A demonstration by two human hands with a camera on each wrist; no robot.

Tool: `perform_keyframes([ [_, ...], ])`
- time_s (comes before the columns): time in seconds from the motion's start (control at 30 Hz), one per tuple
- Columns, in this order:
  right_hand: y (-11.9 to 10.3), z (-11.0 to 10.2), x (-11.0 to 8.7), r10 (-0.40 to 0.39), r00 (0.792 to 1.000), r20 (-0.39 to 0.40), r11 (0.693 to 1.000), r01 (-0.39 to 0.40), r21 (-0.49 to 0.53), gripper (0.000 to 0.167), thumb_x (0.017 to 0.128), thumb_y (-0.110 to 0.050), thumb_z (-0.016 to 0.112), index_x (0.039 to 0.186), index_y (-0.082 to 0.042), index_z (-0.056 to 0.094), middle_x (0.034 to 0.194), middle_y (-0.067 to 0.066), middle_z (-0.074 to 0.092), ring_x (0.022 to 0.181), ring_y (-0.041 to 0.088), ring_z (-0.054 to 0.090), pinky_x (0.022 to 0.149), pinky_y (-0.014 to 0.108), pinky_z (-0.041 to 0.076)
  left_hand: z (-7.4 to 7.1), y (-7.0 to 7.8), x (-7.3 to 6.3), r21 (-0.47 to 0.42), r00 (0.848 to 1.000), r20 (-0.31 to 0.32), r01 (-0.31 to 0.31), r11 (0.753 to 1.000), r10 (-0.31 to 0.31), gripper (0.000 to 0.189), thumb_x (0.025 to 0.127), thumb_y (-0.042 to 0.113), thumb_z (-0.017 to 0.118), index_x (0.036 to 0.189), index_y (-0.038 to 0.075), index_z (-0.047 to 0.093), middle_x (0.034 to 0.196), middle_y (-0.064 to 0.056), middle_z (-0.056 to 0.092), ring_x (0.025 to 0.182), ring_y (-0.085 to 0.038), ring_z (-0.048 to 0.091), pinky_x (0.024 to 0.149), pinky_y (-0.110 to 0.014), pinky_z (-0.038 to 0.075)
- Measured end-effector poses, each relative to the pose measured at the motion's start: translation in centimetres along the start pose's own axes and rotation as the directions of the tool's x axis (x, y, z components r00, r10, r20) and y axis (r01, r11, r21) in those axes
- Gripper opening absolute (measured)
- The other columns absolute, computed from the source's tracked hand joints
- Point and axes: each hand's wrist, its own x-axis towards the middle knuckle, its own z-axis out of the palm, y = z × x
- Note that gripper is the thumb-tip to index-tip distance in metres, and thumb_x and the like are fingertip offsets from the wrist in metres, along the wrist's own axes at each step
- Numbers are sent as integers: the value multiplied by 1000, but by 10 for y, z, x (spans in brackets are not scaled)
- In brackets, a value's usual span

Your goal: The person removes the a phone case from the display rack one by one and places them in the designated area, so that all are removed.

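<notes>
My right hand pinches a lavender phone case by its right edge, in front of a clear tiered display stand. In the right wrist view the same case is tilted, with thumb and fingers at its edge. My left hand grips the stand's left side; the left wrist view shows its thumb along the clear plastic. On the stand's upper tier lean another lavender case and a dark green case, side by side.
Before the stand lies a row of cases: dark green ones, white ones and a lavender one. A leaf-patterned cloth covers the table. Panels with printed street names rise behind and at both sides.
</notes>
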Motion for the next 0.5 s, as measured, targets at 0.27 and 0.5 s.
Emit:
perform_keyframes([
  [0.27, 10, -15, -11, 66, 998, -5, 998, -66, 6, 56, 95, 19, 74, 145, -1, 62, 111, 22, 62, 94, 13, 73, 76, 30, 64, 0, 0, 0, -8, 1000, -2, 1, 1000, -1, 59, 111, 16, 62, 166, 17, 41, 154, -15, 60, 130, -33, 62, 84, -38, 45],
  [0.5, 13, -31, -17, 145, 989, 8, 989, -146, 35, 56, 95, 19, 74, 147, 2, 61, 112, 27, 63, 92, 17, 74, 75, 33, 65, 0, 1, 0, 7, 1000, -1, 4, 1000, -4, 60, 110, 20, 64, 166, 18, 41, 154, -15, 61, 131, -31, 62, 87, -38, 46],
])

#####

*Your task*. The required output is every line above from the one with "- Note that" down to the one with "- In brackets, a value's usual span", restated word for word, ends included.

*Written answer*.
- Note that gripper is the thumb-tip to index-tip distance in metres, and thumb_x and the like are fingertip offsets from the wrist in metres, along the wrist's own axes at each step
- Numbers are sent as integers: the value multiplied by 1000, but by 10 for y, z, x (spans in brackets are not scaled)
- In brackets, a value's usual span

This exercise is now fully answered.